常规的多环有机分子表现出聚集引起的猝灭（ACQ）效应，一些具有扭曲主链和螺旋桨主链的有机分子可以被制成聚集诱导/增强发射（AIE / AEE）。但是，有趣的是，但具有挑战性的是，使具有高光稳定性和热稳定性的，来自稠合（杂）环的共轭分子能够显示多态发射，而不是溶液态和结晶态的双态发射。在当前的工作中，我们提出了一种合理的策略，通过使用咪唑作为额外的受体桥并构建以DPP为中心的支链分子来实现1,4-二酮-吡咯并[3,4-c]吡咯（DPP）衍生物的多态发射有四个外围供体（三苯胺）。
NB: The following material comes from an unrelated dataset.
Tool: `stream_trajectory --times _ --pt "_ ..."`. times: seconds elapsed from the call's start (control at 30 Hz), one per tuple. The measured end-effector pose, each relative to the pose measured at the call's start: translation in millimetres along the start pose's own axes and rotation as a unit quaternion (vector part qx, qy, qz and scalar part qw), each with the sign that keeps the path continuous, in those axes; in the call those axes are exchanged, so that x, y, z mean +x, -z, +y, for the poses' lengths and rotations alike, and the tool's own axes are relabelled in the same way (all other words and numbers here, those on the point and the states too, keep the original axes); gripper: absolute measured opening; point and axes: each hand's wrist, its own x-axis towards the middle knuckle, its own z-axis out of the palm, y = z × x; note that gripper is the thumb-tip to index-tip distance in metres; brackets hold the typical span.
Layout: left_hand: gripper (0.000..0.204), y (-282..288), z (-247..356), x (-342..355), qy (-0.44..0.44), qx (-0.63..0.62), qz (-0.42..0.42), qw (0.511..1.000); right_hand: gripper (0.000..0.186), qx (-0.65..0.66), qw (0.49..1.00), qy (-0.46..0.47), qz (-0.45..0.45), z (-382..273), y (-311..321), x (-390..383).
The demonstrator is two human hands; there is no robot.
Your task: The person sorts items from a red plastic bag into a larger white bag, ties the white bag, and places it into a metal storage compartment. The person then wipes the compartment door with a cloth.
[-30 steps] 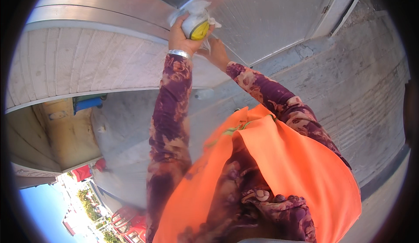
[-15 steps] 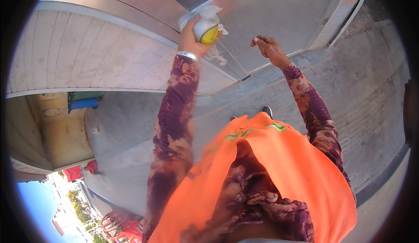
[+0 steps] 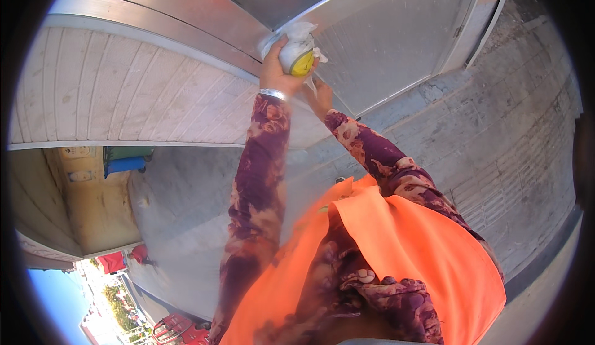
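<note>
Held up against the metal corner of the counter, a rounded white bundle (image 3: 296, 52) with a yellow end sits in my left hand (image 3: 279, 75). My left fingers are wrapped round it, and thin, crumpled white plastic sticks out at its top and side. Just below the bundle is my right hand (image 3: 320, 100), its fingers drawn in at a thin white strip (image 3: 311, 86) that hangs from the bundle. The right fingertips are partly hidden. What the bundle contains cannot be made out.
A white panelled wall (image 3: 124, 84) runs along the left under a metal ledge (image 3: 161, 19). Ahead stands a grey metal panel (image 3: 384, 47). Grey paving (image 3: 496, 153) lies to the right. Far left are a blue and green bin (image 3: 127, 162) and a red vehicle (image 3: 180, 331).
My right hand has moved left, from out over the paving to the strip under the bundle. The left hand keeps its hold, a little lower and further right in view.
</note>
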Motion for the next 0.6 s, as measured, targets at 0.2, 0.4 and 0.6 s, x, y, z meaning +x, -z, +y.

所得的D‒A‒D化合物（TIDPP）在溶液中发出黄色光，荧光效率约为。70％的晶体，非晶态以及水悬浮液也表现出令人印象深刻的40-50％的荧光效率，填补了DPP衍生物的ACQ和AIE之间的空白。此外，聚集可以极大地使发射光谱发生红移，并显着增强水性悬浮液中的双光子吸收截面和激发荧光。TIDPP固体还表现出独特的机械变色蓝移发光和值得赞扬的OFET性能，表明存在聚集诱导的分子平面化。这项工作表明合理的支化效应可以操纵聚集体的发射行为并开发出多功能材料。它的晶态和非晶态以及水悬浮液也表现出令人印象深刻的40–50％的荧光效率，填补了DPP衍生物的ACQ和AIE之间的空白。此外，聚集可以极大地使发射光谱发生红移，并显着增强水性悬浮液中的双光子吸收截面和激发荧光。TIDPP固体还表现出独特的机械变色蓝移发光和值得赞扬的OFET性能，表明存在聚集诱导的分子平面化。这项工作表明合理的支化效应可以操纵聚集体的发射行为并开发出多功能材料。它的晶态和非晶态以及水悬浮液也表现出令人印象深刻的40–50％的荧光效率，填补了DPP衍生物的ACQ和AIE之间的空白。此外，聚集可以极大地使发射光谱发生红移，并显着增强水性悬浮液中的双光子吸收截面和激发荧光。TIDPP固体还表现出独特的机械变色蓝移发光和值得赞扬的OFET性能，表明存在聚集诱导的分子平面化。这项工作表明合理的支化效应可以操纵聚集体的发射行为并开发出多功能材料。填补了DPP衍生品的ACQ和AIE之间的空白。此外，聚集可以极大地使发射光谱发生红移，并显着增强水性悬浮液中的双光子吸收截面和激发荧光。TIDPP固体还表现出独特的机械变色蓝移发光和值得赞扬的OFET性能，表明存在聚集诱导的分子平面化。这项工作表明合理的支化效应可以操纵聚集体的发射行为并开发出多功能材料。填补了DPP衍生品的ACQ和AIE之间的空白。此外，聚集可以极大地使发射光谱发生红移，并显着增强水性悬浮液中的双光子吸收截面和激发荧光。TIDPP固体还表现出独特的机械变色蓝移发光和值得赞扬的OFET性能，表明存在聚集诱导的分子平面化。这项工作表明合理的支化效应可以操纵聚集体的发射行为并开发出多功能材料。TIDPP固体还表现出独特的机械变色蓝移发光和值得赞扬的OFET性能，表明存在聚集诱导的分子平面化。这项工作表明合理的支化效应可以操纵聚集体的发射行为并开发出多功能材料。TIDPP固体还表现出独特的机械变色蓝移发光和值得赞扬的OFET性能，表明存在聚集诱导的分子平面化。这项工作表明合理的支化效应可以操纵聚集体的发射行为并开发出多功能材料。